Man allegedly caught selling fake chains to Midd. Tennessee jewelry stores - WKRN News 2

MT. JULIET, Tenn. (WKRN) - A Mt. Juliet jeweler ripped off on Tuesday solved his own case Wednesday when the alleged thief came back in the very next day. 

Nick Hendricks of Prestige Jewelry in Mt. Juliet showed News 2 the video from Wednesday morning.  

The video showed a customer, now identified as Bennie Cooksey, being arrested by the Mt. Juliet police after the 57-year-old Knoxville man allegedly sold a fake piece of jewelry. 

"It brings great joy. But these are such good fakes, it will fool 90 percent of the good jewelers out there," said Hendricks.  

The crime began Tuesday night when the 57-year-old Knoxville man sold a thick gold chain to one of Hendrick's employees.  

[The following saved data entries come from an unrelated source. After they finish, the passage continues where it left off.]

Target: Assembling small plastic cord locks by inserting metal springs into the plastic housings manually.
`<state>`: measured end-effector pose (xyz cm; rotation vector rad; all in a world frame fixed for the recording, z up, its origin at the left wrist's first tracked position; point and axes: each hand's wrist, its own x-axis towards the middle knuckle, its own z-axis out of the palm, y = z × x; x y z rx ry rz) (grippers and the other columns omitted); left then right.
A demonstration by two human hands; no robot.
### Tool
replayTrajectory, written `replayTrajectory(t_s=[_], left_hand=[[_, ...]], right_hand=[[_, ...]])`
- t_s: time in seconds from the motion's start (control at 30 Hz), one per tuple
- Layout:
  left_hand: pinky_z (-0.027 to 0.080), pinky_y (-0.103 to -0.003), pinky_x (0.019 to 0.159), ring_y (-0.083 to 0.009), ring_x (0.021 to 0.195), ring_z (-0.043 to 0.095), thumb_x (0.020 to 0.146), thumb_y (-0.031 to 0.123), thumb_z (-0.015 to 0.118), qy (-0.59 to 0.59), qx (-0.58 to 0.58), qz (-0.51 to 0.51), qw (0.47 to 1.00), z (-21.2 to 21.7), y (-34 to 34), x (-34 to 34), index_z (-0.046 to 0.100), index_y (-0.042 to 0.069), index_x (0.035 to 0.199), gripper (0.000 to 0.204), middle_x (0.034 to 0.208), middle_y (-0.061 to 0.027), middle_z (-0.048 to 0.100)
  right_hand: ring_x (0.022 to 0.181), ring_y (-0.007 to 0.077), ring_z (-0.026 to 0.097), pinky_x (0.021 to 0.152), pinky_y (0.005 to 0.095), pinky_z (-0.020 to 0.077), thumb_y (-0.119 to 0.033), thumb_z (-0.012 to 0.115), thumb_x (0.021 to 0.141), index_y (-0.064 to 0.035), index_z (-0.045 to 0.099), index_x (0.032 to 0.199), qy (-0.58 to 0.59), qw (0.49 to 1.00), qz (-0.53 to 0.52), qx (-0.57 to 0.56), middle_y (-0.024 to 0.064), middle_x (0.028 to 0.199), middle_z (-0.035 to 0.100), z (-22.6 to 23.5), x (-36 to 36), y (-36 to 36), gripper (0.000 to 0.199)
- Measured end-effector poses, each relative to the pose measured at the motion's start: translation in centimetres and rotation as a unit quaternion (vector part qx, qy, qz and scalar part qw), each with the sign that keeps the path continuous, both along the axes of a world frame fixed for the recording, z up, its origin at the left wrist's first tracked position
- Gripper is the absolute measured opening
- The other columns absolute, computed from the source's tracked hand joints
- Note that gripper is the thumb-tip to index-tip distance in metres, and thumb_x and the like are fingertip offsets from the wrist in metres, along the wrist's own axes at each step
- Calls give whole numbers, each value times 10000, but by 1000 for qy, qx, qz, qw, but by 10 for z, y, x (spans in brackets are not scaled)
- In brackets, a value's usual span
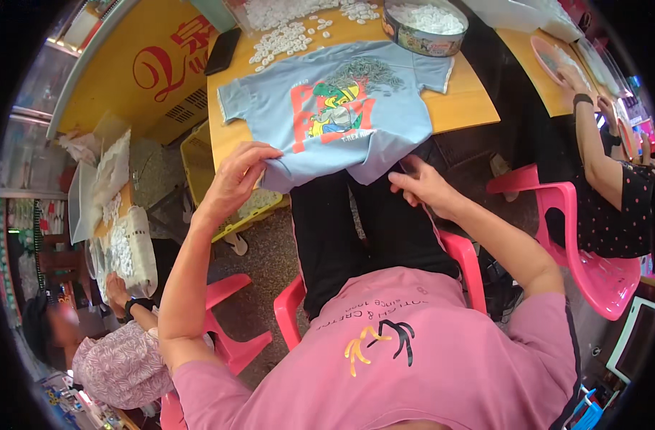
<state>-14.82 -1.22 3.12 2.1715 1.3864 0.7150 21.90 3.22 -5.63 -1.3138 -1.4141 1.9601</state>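
A light blue child's T-shirt (pixel 270 115) with a dinosaur print lies on the yellow-brown table, its lower end hanging over the near edge. My left hand (pixel 240 175) is closed on the left corner of the hem, thumb and fingers pinching the cloth. At the right part of the hem, my right hand (pixel 424 186) has its fingers bent around the edge, partly hidden by cloth and shadow. Between the two hands the hem sags in folds above my black trousers (pixel 327 236).
Behind the shirt lie many small white pieces (pixel 281 41), a round tin (pixel 424 32) full of them and a black phone (pixel 223 51). A yellow crate (pixel 250 218) stands below the table's left. Co-workers sit at both sides, near pink chairs (pixel 556 208).
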Motion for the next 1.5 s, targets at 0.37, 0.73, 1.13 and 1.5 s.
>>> replayTrajectory(t_s=[0.37, 0.73, 1.13, 1.5], left_hand=[[492, -324, 823, -281, 922, 639, 832, -111, 527, 4, 34, -18, 999, 40, 18, -1, 655, 11, 1031, 266, 949, -123, 658], [506, -394, 770, -323, 863, 657, 895, 348, 635, 235, -213, 241, 917, 15, 67, -49, 661, 19, 976, 340, 890, -139, 682], [477, -329, 667, -212, 734, 613, 893, 177, 654, -33, 32, 329, 943, -48, 92, -7, 580, 9, 949, 192, 810, -100, 628], [465, -265, 560, -130, 685, 602, 911, 57, 624, -71, 139, 213, 965, 53, 95, 66, 527, -20, 979, 141, 1103, -150, 572]], right_hand=[[972, 180, 668, 906, 353, 517, -288, 626, 940, 17, 608, 1195, 215, 970, -18, -111, 100, 1105, 681, 72, 26, 12, 398], [691, 77, 573, 603, 293, 465, -354, 624, 943, -25, 675, 919, -48, 996, 67, -22, 11, 781, 649, 26, 55, 8, 334], [955, 285, 590, 804, 379, 485, -133, 666, 831, -59, 654, 928, -133, 725, 76, 672, 93, 998, 626, 63, -73, 107, 123], [1113, 281, 551, 989, 430, 405, -138, 681, 780, -74, 680, 927, -187, 654, 58, 731, 80, 1067, 622, 33, -98, 164, 161]])
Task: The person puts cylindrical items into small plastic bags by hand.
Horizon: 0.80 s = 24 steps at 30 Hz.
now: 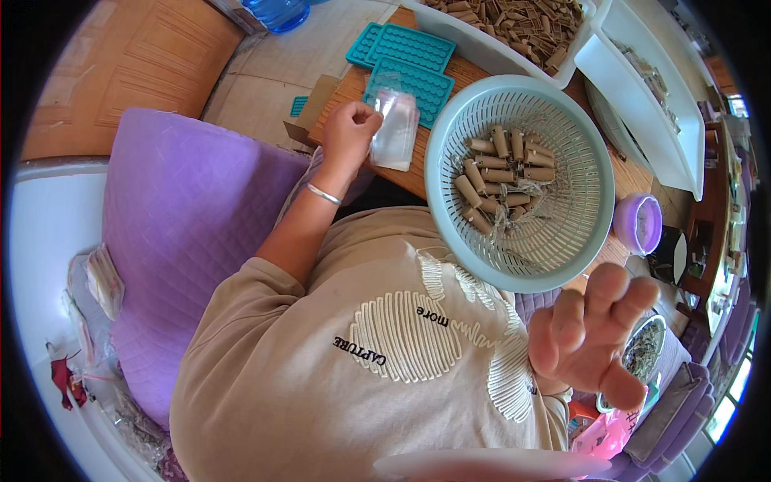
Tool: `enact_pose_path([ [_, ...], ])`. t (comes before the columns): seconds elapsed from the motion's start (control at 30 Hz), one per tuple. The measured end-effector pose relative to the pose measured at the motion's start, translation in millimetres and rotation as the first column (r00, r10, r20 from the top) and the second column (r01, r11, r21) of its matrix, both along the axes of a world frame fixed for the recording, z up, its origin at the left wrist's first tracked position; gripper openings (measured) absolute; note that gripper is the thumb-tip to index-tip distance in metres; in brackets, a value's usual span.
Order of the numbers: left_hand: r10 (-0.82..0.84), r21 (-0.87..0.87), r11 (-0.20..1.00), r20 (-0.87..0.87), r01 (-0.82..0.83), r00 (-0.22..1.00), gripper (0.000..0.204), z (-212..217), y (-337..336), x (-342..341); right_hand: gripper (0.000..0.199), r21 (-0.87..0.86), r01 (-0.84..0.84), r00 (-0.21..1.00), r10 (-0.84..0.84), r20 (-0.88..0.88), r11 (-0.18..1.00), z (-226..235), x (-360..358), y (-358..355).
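Observation:
My left hand point(347, 138), with a silver bangle on its wrist, is closed in a pinch at the edge of a clear plastic bag point(387, 103). Under it a stack of clear bags point(393, 143) lies on the wooden table beside teal ridged trays point(418, 84). My right hand point(590, 333) is raised near me, its fingers spread and nothing in it. Between the hands and farther out stands a grey-green plastic colander point(444, 173). Several short brown cylinders point(499, 141) with tangled clear strands lie inside it.
Beyond the colander, a white bin point(482, 40) holds many brown pieces. A second white bin point(679, 153) leans at the right, above a small purple container point(638, 223). A purple quilted cover point(177, 209) is on my left. A cardboard box point(312, 112) touches the table's left side.

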State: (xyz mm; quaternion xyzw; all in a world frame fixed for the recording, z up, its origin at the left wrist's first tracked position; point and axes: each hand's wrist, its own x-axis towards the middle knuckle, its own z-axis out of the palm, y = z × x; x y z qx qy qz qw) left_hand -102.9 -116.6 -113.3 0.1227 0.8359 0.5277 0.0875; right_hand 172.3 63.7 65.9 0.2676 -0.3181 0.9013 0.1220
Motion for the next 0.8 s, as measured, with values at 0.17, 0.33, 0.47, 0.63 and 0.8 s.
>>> enact_pose_path([
  [0.17,-0.103,0.546,0.83,0.341,-0.108,0.934,0.005,48,-3,9,0.069,0.237,0.243,0.939,-0.289,0.187,0.941,-20,-8,17],
  [0.33,-0.338,0.798,0.602,0.285,-0.026,0.897,0.005,121,23,52,0.056,0.793,0.386,0.597,-0.783,0.175,0.472,-28,-47,3],
  [0.47,-0.507,0.864,0.503,0.297,-0.002,0.809,0.007,139,52,88,0.049,0.807,0.356,0.514,-0.82,0.252,0.471,-32,-66,-3],
  [0.63,-0.609,0.848,0.517,0.269,0.117,0.746,0.012,120,69,114,0.031,0.6,0.439,0.456,-0.741,0.493,0.669,-40,-55,-3],
  [0.8,-0.62,0.845,0.53,0.324,0.077,0.714,0.038,130,79,120,0.03,0.567,0.43,0.437,-0.711,0.55,0.703,-43,-47,3],
])
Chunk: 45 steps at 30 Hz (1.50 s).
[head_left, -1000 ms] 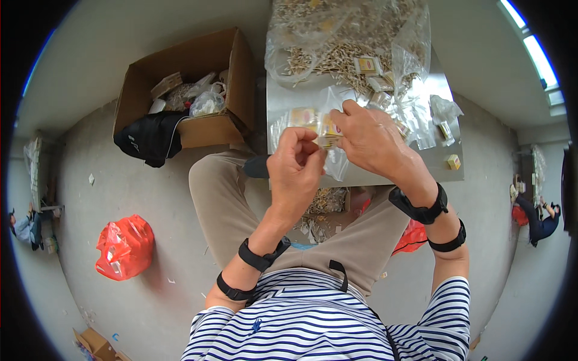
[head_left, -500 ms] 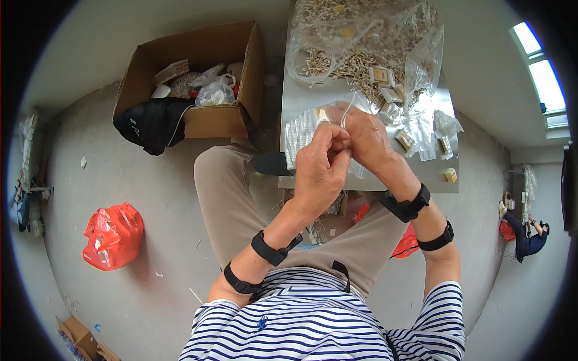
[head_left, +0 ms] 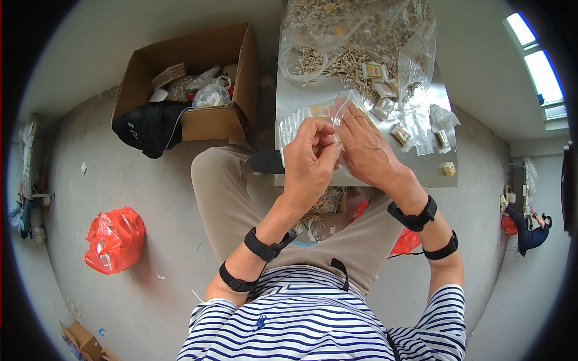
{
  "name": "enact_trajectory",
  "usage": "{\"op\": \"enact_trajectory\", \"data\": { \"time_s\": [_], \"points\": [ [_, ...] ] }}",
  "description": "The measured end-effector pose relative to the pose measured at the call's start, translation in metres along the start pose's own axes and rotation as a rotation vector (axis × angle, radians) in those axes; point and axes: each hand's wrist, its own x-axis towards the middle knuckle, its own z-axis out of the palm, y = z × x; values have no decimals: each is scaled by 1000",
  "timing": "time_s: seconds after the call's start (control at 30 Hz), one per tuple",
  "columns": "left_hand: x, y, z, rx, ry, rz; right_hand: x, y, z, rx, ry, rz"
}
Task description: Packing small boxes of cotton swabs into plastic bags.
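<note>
Over the near part of the metal table (head_left: pixel 442 174) I have a small clear plastic bag (head_left: pixel 344 103) between my hands. My left hand (head_left: pixel 310 155) is closed, its thumb and fingertips pinching the bag's edge. My right hand (head_left: pixel 372 150) lies against the bag's other side, fingers stretched out flat. The thumb of that hand is hidden. Just beyond my left hand, a layer of clear plastic packets (head_left: pixel 292 124) lies on the table. Past my right hand are small clear-wrapped boxes with yellow labels (head_left: pixel 374 72), beside a heap of short thin pale sticks (head_left: pixel 328 62).
A large clear plastic sheet (head_left: pixel 415 57) partly covers the heap. A small yellow-and-white box (head_left: pixel 448 169) sits near the table's right corner. On the left stand an open cardboard box (head_left: pixel 208 123) and a red plastic bag (head_left: pixel 114 240). Another person (head_left: pixel 533 234) sits far right.
My right hand has gone from curled over the bag to lying with fingers straight along it. My left hand keeps its pinch. The view has shifted slightly.
</note>
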Motion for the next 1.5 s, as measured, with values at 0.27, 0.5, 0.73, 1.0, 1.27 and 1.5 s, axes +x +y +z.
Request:
{"op": "enact_trajectory", "data": {
  "time_s": [0.27, 0.5, 0.73, 1.0, 1.27, 1.5],
  "points": [
    [0, 1, 2, 2, -7, -2, 5, 1, 24, 152, -37, -20],
    [12, 9, -19, 55, 24, -17, 10, -7, -23, 158, 90, -57],
    [11, 26, -14, 473, 62, 314, -9, 14, -1, 587, 171, 848],
    [49, 38, 13, 1356, -447, 418, 2, 7, 6, 609, 326, 679],
    [69, 23, 5, 1436, -537, 373, 10, 5, 2, 673, 442, 647],
    [70, 30, -2, 1401, -539, 366, 15, 5, 6, 614, 553, 581]
  ]
}}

It turns out the chain is a fake.  

Nick says his clerk tested the gold with a computer and acid, and it passed. If it were real gold, the piece would be worth about $750.  

He paid the man $360 for a piece of metal he estimates isn't worth $20.  

The very next morning, unbelievably, Cooksey came back to prestige.  

“He comes back. I wasn't open yet. He knocked on the door. I said we open at 10,” s aid Hendricks.  

According to Hendricks, Cooksey left and went to The Jewelers in Lebanon trying to sell a similar fake chain.  

Owner Shawn Smith recognized it's fake and turned Cooksey away.  He sent the video to his fellow Wilson County jewelers as a warning. 

Cooksey went right back to Hendricks’ store. Armed with the warning video from the Lebanon jewelry store, Hendricks stalled the alleged thief, calling the police. 

"I'm thinking I got him I think I got him,” Nick says. 

Cooksey told police he didn't know the necklaces were fake and he was selling them for a friend.  

According to Hendricks, the man said, "he was getting a second opinion on the chain not being real and I showed him the video from the other store where he was told it was definitely not real and then I learned he's been going around doing this same scam to almost every jewelry store and pawn shop that I know in the area." 

Hendricks told News 2 that he's called multiple jewelry stores in Wilson County and even metro and they have all told him Bennie Cooksey was there selling chains.  

Mt. Juliet police told News 2 they have no further investigations at this time. 

Hendricks says the chains are being developed specifically for this kind of scam.